Take away coffee cup cosy - tutorial

Some things are so much fun to make! I made a takeaway cup holder/cosy/sleeve/call-it-anything-you-like thingo for my Covert Robin partner. You can read about it here. I had so much fun making it that I made one for each girl in my office. These little cup cosies make a great present.

There are a lot of tutorials for cup cosies on the Internet. I am not saying my way is the best, but it certainly worked for me.

First thing first. I needed a pattern. I went to a coffee shop near my work and asked if all takeaway cups were the same size and what size was the most popular. I don't drink coffee, so I don't know about such things. I told the ladies at the coffee shop what I was doing. They thought it was a great idea and gave me a cup.

To make a pattern, I rolled the cup on paper and outlined the top and the bottom as I went along, just like in this photo. By the way, no intentional product placement here! Once you have done this, trim as little or as much as you like - it all depends on how wide you want your cosy to be. I had to adjust my pattern a few times before I was happy with it.

Next, I cut out fabric pieces. I used quilting cotton for the outer layers and pre-washed bamboo wadding for the middle layer.

I cut a bit of elastic and tied nots on both ends since I was a bit paranoid it might slip out. C'mon, we all have some irrational fears :)

I put the three layers on top of each other in this order: fabric pieces right sides facing with fabric that would be on the inside of the cosy on top, fabric that would go on the outside of the cosy in the middle, and wadding at the bottom. This way you would not see or feel the knots on the elastic under the top layer of the cosy.

Then I pinned all three layers, and placed elastic between two fabric layers:

I stitched around the cosy leaving an opening on the 'blind' side to turn the cosy inside out.
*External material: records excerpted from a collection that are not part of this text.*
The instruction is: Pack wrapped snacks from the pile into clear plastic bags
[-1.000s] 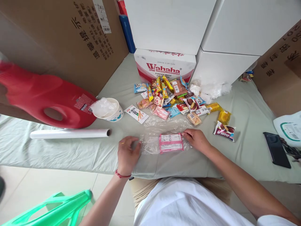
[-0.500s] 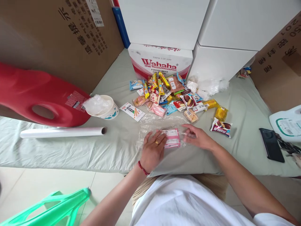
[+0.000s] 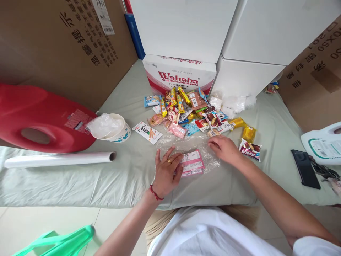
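A pink-and-white packet (image 3: 194, 161) with printed labels lies on a crumpled sheet of clear plastic film (image 3: 211, 158) on the bed-like surface. My left hand (image 3: 167, 172) rests over the packet's left side and the film, its fingers spread and flat. At the film's upper right edge, my right hand (image 3: 225, 151) has its fingers together on the film, beside a small wrapped biscuit (image 3: 213, 133). Its thumb is hidden. Just beyond both hands lies a heap of wrapped snacks (image 3: 183, 106), with a white snack packet (image 3: 147, 132) to its left.
On the left are a paper cup (image 3: 124, 133) with plastic inside, a white film roll (image 3: 58, 159) and a red jug (image 3: 53, 117). A Wahaha carton (image 3: 179, 73) stands behind the snacks. To the right lie a phone (image 3: 305, 169) and a white bottle (image 3: 323, 144).
My left hand has shifted left on the packet, uncovering more of it, and its fingers have spread. My right hand's fingers have closed together near the film's upper edge. The view has tilted slightly.
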Tool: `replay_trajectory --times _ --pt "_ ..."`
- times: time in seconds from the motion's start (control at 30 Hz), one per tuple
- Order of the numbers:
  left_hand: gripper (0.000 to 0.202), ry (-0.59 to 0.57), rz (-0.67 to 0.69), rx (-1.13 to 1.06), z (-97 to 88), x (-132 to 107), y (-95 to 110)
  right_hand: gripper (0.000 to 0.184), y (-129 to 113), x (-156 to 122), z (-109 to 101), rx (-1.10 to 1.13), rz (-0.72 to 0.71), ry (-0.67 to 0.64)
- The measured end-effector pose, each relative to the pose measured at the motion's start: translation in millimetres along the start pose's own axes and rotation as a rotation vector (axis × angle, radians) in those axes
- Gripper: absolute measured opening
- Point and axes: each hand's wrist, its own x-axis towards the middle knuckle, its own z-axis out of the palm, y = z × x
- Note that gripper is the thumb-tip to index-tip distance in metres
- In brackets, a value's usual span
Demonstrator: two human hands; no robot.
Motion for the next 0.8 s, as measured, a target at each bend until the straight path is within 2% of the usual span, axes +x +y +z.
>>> replay_trajectory --times 0.1,0.23,0.3,0.37,0.47,0.57,0.7,0.8 --pt "0.03 0.018 0.042 -0.058 -2.0 2 -3 0.024 -18 30 7 -0.113 -0.218 0.014" --pt "0.037 0.0 0.074 -0.097 -0.6 6 -7 0.037 -29 57 21 -0.21 -0.311 -0.138" --pt "0.039 -0.007 0.075 -0.102 0.9 9 -9 0.042 -29 64 27 -0.236 -0.282 -0.216" --pt "0.035 0.009 0.08 -0.1 1.9 11 -10 0.04 -27 69 30 -0.223 -0.219 -0.258" --pt "0.027 0.042 0.06 -0.092 1.5 15 -8 0.018 -26 74 32 -0.157 -0.131 -0.292" --pt "0.019 0.029 0.02 -0.072 -0.4 19 -2 0.005 -28 73 29 -0.111 -0.146 -0.271" --pt "0.016 0.01 -0.023 -0.04 -0.6 22 3 0.009 -32 68 21 0.044 -0.179 -0.245" --pt "0.016 0.026 -0.059 -0.033 2.2 22 2 0.021 -35 70 20 0.081 -0.06 -0.296"
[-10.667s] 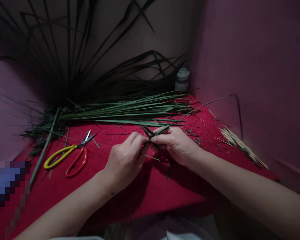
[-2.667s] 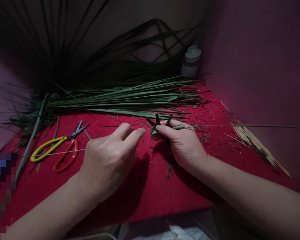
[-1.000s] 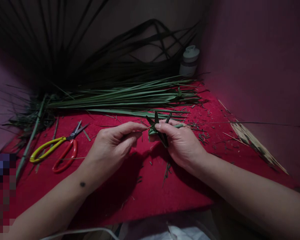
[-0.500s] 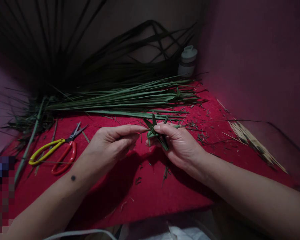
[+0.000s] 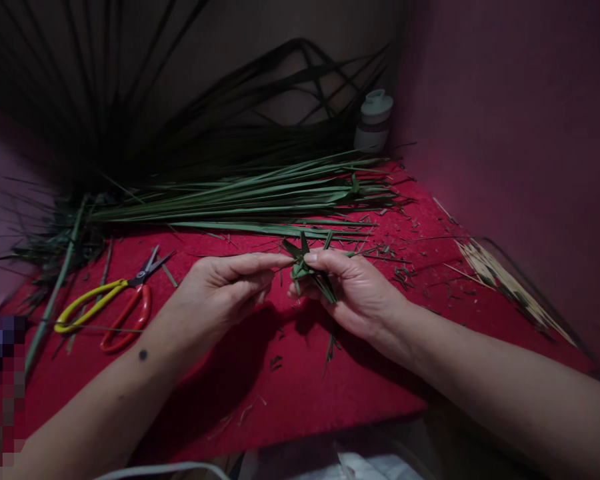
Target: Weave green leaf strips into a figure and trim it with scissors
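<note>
Over the middle of a red-covered table, my right hand (image 5: 363,287) grips a small folded piece of woven green leaf (image 5: 301,268) between thumb and fingers. Pointed leaf ends stick up from it, and cut strips poke out below the thumb. Coming in from the left, my left hand (image 5: 230,283) is closed in a pinch, its index fingertip against the left edge of the woven piece. It seems to hold a narrow leaf strip there, mostly hidden by the fingers. Scissors (image 5: 139,279) with one yellow and one red handle lie open beside my left forearm.
Behind my hands lies a bundle of long green leaves (image 5: 230,200). A white-lidded bottle (image 5: 373,123) stands at the back. Thin pale sticks (image 5: 510,280) lie at the right, near a long dark strand. Leaf scraps (image 5: 404,275) litter the red cloth (image 5: 290,420).
Both hands and the woven piece stay nearly in place, shifting slightly left with the whole view. The long dark strand at the right has swung lower and closer to the pale sticks.
</note>
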A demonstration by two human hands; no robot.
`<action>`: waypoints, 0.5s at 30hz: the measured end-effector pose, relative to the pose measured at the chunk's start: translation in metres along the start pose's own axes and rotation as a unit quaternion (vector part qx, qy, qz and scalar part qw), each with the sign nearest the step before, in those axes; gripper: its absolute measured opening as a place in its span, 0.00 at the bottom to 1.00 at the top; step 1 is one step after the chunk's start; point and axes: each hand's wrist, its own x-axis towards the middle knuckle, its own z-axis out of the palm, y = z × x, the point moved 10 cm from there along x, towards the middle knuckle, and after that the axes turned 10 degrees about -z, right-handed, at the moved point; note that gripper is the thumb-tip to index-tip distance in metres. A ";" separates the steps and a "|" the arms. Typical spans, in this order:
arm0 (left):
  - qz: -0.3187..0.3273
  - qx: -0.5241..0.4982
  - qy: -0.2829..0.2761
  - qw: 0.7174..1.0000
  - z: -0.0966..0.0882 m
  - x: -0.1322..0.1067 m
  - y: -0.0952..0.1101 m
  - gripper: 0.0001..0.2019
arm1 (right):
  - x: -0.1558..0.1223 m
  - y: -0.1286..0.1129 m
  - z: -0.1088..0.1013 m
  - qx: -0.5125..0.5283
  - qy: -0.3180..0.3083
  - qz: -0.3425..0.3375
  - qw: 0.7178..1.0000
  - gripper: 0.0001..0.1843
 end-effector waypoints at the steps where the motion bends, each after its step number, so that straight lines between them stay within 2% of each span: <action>1: -0.002 -0.006 -0.004 1.000 0.000 0.000 -0.001 0.14 | 0.000 0.000 0.000 -0.002 -0.002 0.000 1.000 0.05; 10: 0.006 -0.057 -0.026 0.998 0.005 0.003 -0.004 0.08 | -0.002 0.002 0.005 -0.022 -0.028 0.007 0.999 0.04; 15: 0.049 0.001 0.001 0.999 0.003 -0.002 0.005 0.08 | -0.002 -0.004 0.003 -0.032 -0.011 -0.027 0.999 0.06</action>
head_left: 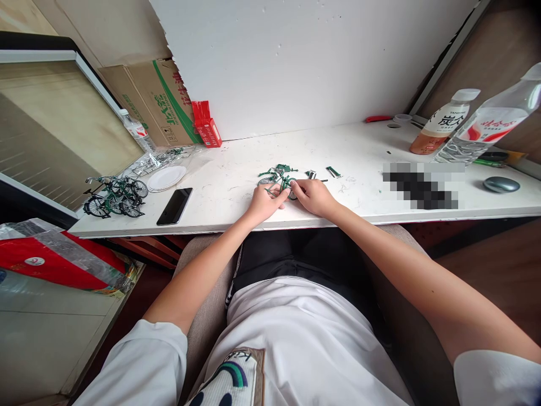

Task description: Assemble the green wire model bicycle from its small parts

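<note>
Near the front edge of the white table, my left hand (266,202) and my right hand (315,196) meet around a small green model bicycle (276,181). The left fingers are closed on its frame. My right thumb and fingers pinch it by the wheel on the right side. Parts of the model are hidden behind the fingers. Just beyond my hands lie small green and silver parts (311,175) and a narrow green piece (333,172).
On the left stand several green model bicycles (116,197), beside a black phone (174,206) and white plates (167,178). A cardboard box (156,107) and red box (207,127) are behind. Bottles (443,121) and a grey oval object (501,184) sit right.
</note>
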The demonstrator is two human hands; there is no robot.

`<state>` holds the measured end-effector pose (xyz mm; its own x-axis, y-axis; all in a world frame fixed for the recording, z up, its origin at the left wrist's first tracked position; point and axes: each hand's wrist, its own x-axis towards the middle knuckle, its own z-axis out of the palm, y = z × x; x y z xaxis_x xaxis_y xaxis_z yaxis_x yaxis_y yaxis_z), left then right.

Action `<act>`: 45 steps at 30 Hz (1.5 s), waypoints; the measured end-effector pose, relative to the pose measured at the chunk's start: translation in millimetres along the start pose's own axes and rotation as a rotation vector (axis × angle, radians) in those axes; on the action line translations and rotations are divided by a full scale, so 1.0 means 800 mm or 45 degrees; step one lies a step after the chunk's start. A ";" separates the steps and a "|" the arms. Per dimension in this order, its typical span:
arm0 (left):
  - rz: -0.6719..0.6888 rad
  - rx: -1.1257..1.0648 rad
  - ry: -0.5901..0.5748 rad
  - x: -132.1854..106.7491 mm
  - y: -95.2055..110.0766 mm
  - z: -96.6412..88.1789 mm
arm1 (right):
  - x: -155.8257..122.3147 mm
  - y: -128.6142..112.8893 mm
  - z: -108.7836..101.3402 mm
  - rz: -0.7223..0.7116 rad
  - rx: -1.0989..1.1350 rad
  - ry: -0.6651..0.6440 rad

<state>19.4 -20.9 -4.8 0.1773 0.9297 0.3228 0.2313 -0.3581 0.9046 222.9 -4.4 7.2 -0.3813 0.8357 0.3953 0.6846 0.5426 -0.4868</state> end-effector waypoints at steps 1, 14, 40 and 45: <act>0.002 0.001 -0.003 0.000 0.000 0.000 | 0.000 0.000 0.000 -0.002 0.000 0.000; 0.016 0.019 -0.016 -0.001 0.001 -0.001 | 0.000 0.002 0.001 -0.003 0.005 -0.005; -0.004 0.032 -0.013 -0.003 0.009 -0.001 | 0.000 0.000 0.001 0.005 -0.025 -0.004; 0.000 0.031 -0.012 -0.002 0.007 -0.002 | 0.000 0.001 0.001 0.010 -0.019 -0.003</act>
<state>19.2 -24.3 0.0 0.1859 0.9290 0.3200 0.2543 -0.3600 0.8976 222.5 -4.0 6.1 -0.3777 0.8399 0.3896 0.6966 0.5350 -0.4780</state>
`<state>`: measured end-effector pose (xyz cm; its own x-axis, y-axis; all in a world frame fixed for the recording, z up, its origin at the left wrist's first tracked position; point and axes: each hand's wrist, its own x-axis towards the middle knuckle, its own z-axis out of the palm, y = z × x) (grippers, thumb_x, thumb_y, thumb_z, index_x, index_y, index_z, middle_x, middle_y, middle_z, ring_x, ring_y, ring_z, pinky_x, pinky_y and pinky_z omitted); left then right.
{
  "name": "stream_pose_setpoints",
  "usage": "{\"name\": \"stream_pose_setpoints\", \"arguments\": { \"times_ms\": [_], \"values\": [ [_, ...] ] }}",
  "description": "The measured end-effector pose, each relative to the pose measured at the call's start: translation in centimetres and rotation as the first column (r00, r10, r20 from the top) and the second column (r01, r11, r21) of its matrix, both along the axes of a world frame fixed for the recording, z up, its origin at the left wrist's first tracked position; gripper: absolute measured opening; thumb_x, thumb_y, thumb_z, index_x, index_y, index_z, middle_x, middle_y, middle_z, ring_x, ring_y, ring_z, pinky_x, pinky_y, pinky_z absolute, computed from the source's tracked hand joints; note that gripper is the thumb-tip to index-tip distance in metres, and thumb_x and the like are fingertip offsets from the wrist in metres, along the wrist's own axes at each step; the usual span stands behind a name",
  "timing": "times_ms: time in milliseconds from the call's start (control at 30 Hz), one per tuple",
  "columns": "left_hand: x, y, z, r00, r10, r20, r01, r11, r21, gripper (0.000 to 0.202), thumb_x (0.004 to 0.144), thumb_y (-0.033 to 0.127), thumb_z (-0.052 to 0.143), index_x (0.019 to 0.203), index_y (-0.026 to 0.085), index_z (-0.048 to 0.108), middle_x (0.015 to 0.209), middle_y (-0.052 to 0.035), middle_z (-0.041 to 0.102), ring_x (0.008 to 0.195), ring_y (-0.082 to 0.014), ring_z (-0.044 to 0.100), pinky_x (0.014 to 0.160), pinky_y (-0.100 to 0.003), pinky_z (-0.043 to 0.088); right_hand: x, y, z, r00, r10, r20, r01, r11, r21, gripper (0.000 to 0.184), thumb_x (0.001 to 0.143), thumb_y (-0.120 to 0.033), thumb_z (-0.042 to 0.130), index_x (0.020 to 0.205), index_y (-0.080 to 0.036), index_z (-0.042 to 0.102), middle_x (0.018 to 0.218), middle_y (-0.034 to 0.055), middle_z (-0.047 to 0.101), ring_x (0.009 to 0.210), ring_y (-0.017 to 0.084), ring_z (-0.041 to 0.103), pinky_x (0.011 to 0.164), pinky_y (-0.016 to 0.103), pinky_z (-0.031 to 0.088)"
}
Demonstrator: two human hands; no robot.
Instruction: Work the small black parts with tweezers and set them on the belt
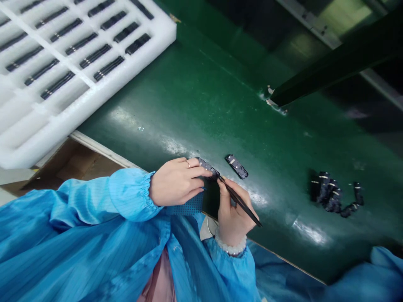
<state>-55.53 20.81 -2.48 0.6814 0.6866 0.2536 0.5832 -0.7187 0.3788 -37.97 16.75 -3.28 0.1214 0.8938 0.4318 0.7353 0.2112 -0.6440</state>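
Observation:
My left hand pinches a small black rectangular part at the near edge of the green belt. A ring shows on one finger. My right hand grips thin black tweezers, whose tip touches the end of that part. A beaded bracelet sits on the right wrist. Under my left fingers lies a dark blue dotted sheet. Another black part of the same kind lies flat on the belt just beyond my hands.
A white foam tray with rows of slots holding several black parts rests at the upper left. A pile of several black parts lies on the belt to the right. A dark bar crosses above the belt. A cardboard box sits below the tray.

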Motion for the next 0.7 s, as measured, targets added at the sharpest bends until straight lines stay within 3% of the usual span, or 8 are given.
{"name": "stream_pose_setpoints", "arguments": {
  "times_ms": [700],
  "values": [
    [0.19,-0.12,0.01,0.999,0.014,0.031,-0.014,1.0,0.005,0.022,0.089,0.028,0.053,0.076,0.02,0.069,0.115,0.0046,0.064,0.095,-0.0185,0.055,0.07,-0.033,0.039,-0.21,-0.21,0.07,0.997,0.041,0.061,-0.042,0.999,0.004,0.018,0.08,-0.013,0.065,0.095,-0.021,0.065,0.089,0.0004,0.073,0.08,0.014,0.071,0.076,0.025,0.057]
  ]
}}
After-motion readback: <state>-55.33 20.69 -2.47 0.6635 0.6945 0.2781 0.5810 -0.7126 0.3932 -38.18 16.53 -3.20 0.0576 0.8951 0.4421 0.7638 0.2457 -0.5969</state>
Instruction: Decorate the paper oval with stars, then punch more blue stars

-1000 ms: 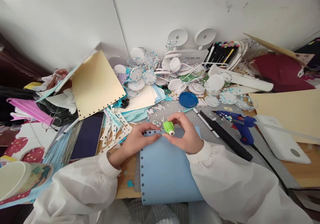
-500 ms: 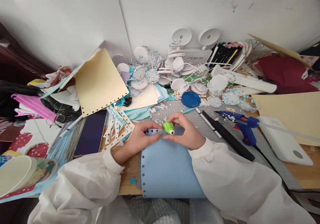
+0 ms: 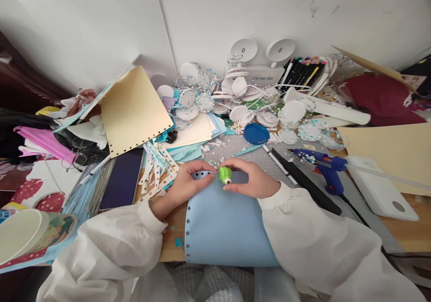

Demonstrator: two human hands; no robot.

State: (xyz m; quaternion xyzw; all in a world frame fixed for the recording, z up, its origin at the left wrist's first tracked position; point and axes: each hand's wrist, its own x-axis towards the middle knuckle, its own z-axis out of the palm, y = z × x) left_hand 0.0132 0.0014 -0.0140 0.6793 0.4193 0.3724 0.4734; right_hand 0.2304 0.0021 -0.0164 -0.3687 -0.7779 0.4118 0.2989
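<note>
A light blue paper sheet lies in front of me, with small star holes along its left and top edges. My left hand pinches its top edge, fingers closed on the paper. My right hand grips a small green hole punch set on that same top edge, right beside my left fingertips. Both arms wear white sleeves.
A blue glue gun and black pens lie to the right on the grey mat. A blue lid, white paper discs and punched strips crowd the back. A dark phone and cream sheet lie left.
The blue sheet's top edge has lifted and curled, its left side swinging outward. My right hand flattened over the punch, and my left fingers raised the paper's edge.
</note>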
I did it this way so I would not have to worry about trying to making corners look neat when I turn the cosy right side out.

I clipped the corners, trimmed excess fabric, 

and turned my cosy right side out. See how neat my corners looked? I was pretty happy. Then I turned the raw edges towards the inside of the cosy and pressed it.

Back to the machine to sew around the cosy.

Next, I marked where I wanted the button to go. I love buttons. Not only are they functional, they can add character to an item.

What was left to do? Just to sew on the button. Done. I swear it took me longer to pick fabrics for the cosy than to actually make it.

Please let me know if you make a cosy or two using my hints. I would love to hear from you and have a look at the pictures (if you take pictures of your creations). I would appreciate a link back to this tutorial should you choose to use it.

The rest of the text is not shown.